Por outro lado, filhos de pais presentes mas não atuante, ou seja, que não põe limites, têm maior propensão de desenvolverem problemas comportamentais como delinquência, uso abusivo de drogas, alcoolismo além de dificuldades em assumir responsabilidades e senso de dever coletivo, sobretudo na adolescência.
Em nossa prática clínica o que mais escutamos das pessoas é a imagem do pai tirano e violento, cujos filhos podem apresentar problemas de retraimento, insegurança na vida adulta, dificuldade de interação social, além de transtornos de personalidade e, o pior, tem maior tendência a repetir o comportamento do pai quando também estiver exercendo sua paternidade.
O pai relativamente bom
Ter consciência das feridas que nossos pais deixaram em nós e, ao mesmo tempo, liberar o perdão e buscar reconciliação é um caminho importante para ser um melhor pai para seus filhos. Este comportamento rompe os grilhões que, muitas vezes, é passado de geração em geração. Um outros aspecto é ter a consciência de que a figura paterna é também uma figura humana e limitada. É importante que os filhos contemplem os erros e fracassos de seus pais, mas também suas lutas e reerguimentos. É por isso que dizemos “relativamente bom”, pois não existe pai perfeito.
Ele presta atenção no que o filho está solicitando dele em determinada fase e momento de seu desenvolvimento, e se abre a também ele a entrar em um novo desenvolvimento.
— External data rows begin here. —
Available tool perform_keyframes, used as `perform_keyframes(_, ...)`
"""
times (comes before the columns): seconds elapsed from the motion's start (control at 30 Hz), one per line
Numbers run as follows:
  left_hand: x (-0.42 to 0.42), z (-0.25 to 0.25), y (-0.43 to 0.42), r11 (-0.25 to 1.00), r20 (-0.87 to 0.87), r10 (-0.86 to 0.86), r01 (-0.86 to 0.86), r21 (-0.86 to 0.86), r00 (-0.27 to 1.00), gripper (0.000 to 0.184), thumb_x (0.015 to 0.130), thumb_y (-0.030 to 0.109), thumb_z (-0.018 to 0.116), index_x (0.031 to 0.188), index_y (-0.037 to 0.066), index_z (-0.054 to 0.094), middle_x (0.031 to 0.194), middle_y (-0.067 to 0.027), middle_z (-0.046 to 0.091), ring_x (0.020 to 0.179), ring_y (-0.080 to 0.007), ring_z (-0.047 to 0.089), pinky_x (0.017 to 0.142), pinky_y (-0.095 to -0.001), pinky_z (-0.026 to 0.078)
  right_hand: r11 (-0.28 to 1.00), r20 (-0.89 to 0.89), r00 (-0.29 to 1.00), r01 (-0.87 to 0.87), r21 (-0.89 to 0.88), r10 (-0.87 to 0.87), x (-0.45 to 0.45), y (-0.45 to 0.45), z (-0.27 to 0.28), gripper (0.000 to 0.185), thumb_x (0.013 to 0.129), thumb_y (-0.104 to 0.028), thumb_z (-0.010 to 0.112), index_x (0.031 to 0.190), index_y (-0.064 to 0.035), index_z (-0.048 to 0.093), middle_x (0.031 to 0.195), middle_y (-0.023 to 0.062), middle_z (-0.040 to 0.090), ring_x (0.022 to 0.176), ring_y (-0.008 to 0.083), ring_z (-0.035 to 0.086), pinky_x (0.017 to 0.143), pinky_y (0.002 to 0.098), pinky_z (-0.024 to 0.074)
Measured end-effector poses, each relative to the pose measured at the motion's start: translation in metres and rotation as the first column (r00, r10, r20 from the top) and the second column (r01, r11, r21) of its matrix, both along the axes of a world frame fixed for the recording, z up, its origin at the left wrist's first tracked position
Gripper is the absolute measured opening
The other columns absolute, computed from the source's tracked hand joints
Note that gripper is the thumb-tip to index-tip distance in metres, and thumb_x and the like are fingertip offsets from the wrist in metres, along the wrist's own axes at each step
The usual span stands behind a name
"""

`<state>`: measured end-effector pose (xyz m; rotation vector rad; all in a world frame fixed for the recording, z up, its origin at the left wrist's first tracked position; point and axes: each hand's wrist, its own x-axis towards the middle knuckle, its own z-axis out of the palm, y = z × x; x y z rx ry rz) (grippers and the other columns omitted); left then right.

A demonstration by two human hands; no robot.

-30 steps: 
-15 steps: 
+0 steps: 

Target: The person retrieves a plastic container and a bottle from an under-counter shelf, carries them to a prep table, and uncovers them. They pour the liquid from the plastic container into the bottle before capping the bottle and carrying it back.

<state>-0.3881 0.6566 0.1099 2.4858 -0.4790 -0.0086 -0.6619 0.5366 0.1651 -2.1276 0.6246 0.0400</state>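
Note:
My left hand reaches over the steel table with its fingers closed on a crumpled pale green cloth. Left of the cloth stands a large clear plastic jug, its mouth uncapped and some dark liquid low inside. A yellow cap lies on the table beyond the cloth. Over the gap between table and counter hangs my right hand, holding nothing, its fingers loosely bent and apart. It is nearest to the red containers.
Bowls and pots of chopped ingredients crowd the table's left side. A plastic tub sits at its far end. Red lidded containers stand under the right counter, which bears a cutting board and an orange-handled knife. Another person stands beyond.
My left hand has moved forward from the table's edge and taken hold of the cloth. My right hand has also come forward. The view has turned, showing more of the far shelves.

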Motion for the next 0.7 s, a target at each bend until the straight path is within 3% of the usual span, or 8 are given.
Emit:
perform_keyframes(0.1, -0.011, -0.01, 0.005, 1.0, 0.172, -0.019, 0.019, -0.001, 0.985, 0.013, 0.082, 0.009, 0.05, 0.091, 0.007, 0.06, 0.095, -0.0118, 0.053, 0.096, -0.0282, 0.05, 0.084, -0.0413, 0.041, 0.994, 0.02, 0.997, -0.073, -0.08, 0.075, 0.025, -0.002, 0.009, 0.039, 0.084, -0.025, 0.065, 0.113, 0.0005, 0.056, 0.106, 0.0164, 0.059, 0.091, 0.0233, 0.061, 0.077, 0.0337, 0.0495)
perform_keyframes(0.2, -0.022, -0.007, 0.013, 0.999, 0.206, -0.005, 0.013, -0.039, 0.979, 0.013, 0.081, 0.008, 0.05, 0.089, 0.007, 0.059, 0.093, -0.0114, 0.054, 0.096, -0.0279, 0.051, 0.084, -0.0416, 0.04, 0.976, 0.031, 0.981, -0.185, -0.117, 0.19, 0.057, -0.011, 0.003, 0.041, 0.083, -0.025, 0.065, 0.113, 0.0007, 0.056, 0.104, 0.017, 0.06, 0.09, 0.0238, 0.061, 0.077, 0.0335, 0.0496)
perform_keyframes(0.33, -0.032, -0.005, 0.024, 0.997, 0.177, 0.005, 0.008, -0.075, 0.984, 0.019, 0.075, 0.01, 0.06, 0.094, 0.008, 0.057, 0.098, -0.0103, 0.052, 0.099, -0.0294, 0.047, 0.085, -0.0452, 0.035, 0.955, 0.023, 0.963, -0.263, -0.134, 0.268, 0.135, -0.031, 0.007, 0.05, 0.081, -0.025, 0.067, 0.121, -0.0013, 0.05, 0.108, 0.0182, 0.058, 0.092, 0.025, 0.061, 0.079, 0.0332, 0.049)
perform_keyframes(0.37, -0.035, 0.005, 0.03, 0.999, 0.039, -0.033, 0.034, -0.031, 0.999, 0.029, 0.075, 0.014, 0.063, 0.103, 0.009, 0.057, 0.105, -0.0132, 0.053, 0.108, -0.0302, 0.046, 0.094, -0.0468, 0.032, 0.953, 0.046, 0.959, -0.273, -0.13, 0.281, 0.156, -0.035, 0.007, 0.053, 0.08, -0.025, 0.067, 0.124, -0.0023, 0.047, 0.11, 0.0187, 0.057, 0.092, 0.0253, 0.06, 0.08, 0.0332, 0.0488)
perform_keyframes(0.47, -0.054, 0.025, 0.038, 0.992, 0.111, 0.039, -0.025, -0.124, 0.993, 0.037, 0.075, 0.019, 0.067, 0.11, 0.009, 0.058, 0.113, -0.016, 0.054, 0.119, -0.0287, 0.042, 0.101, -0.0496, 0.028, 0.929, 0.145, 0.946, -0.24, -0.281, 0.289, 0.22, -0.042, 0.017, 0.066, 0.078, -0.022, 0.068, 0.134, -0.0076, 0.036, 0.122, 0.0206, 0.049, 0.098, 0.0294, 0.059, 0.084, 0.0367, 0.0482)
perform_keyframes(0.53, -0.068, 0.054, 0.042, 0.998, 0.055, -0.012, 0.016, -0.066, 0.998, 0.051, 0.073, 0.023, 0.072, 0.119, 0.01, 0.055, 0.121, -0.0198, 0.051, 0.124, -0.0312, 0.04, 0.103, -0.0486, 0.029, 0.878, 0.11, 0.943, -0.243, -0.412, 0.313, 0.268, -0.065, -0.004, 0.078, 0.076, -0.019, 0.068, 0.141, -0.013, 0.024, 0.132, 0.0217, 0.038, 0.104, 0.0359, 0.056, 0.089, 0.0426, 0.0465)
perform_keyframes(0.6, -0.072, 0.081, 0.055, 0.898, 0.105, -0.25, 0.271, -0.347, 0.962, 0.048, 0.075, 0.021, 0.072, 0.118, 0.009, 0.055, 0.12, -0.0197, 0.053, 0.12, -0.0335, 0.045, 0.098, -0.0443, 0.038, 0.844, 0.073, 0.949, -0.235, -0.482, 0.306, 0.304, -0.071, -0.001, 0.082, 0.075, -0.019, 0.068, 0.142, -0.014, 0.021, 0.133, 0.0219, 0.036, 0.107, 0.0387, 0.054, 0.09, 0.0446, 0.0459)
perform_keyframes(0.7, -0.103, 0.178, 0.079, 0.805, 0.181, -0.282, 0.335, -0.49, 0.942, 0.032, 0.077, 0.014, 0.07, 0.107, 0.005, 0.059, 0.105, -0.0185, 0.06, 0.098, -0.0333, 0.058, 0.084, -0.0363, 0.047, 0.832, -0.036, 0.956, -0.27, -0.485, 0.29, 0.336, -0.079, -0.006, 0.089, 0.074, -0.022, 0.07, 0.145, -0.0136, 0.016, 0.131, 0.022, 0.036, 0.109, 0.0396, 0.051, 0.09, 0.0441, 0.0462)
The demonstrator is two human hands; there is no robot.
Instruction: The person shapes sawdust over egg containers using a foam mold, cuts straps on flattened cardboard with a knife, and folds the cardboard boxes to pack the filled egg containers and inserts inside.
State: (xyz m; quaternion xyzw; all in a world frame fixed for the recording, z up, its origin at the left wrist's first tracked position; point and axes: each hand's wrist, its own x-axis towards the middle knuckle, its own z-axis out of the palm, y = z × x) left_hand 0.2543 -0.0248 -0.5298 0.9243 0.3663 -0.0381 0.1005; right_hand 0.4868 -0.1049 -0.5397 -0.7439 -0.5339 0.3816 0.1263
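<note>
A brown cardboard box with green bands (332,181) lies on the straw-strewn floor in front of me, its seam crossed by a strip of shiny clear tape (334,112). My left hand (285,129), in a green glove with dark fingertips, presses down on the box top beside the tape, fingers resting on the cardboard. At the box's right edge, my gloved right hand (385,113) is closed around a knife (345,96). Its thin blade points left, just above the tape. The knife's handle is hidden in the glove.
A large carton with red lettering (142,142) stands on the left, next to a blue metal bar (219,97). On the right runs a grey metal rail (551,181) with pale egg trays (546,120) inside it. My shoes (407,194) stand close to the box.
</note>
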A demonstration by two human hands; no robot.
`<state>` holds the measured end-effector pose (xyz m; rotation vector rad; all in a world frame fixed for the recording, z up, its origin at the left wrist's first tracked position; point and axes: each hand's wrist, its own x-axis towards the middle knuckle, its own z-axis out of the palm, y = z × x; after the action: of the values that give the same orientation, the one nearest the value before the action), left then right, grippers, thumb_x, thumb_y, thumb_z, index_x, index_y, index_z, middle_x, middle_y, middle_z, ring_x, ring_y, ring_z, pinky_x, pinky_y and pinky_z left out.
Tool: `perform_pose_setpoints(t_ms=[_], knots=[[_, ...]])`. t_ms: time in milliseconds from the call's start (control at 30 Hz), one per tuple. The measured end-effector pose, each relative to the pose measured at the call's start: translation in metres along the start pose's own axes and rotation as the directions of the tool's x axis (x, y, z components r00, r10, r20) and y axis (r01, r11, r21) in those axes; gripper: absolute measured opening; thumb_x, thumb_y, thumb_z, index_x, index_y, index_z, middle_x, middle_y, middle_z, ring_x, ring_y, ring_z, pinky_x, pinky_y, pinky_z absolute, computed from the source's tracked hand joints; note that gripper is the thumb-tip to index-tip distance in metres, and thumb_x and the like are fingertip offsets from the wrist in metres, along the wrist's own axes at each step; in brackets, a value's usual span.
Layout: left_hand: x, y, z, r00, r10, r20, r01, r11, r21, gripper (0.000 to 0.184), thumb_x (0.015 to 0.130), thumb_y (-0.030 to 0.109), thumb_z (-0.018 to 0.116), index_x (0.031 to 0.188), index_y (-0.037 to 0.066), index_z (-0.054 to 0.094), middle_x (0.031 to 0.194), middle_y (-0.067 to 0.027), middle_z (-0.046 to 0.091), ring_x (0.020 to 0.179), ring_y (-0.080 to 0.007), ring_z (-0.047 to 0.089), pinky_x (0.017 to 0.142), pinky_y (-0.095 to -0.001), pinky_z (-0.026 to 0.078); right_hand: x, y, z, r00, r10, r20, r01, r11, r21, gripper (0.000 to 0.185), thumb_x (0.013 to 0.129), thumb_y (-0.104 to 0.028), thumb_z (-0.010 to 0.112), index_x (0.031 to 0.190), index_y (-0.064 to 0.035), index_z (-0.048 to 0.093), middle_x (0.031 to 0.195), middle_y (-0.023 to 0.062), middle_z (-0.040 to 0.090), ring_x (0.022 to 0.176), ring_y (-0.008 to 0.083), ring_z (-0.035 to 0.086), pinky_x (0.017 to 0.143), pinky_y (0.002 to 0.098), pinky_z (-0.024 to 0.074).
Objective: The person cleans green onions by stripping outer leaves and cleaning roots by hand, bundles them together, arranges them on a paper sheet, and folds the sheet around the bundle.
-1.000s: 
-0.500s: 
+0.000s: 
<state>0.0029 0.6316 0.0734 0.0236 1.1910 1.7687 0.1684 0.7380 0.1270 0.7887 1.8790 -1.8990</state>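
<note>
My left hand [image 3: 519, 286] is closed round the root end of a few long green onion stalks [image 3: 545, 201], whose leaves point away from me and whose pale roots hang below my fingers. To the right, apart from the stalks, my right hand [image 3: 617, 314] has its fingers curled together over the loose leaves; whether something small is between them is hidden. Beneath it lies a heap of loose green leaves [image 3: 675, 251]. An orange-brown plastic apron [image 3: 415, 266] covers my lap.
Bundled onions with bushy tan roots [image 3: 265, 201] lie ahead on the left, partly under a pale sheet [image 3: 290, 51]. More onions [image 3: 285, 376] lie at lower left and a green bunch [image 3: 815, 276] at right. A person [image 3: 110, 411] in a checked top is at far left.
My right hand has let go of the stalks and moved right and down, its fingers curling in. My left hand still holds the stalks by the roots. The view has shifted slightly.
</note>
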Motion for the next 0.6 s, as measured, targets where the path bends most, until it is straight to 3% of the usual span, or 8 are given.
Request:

Para este pai a tarefa de educar, cuidar e demonstrar afeto não é “coisa de mãe”, ao contrário, é no contato com o seu corpo, sentindo o seu cheiro e escutando a sua voz que a criança terá maior segurança para seguir adiante e ter uma estrutura psíquica sadia para enfrentar os percalços da vida adulta.
Sim, o pai é um herói, mas também um vilão. Acertar as contas com estes dois aspectos dentro de nós é uma forma concreta de dizer “feliz dia dos pais”.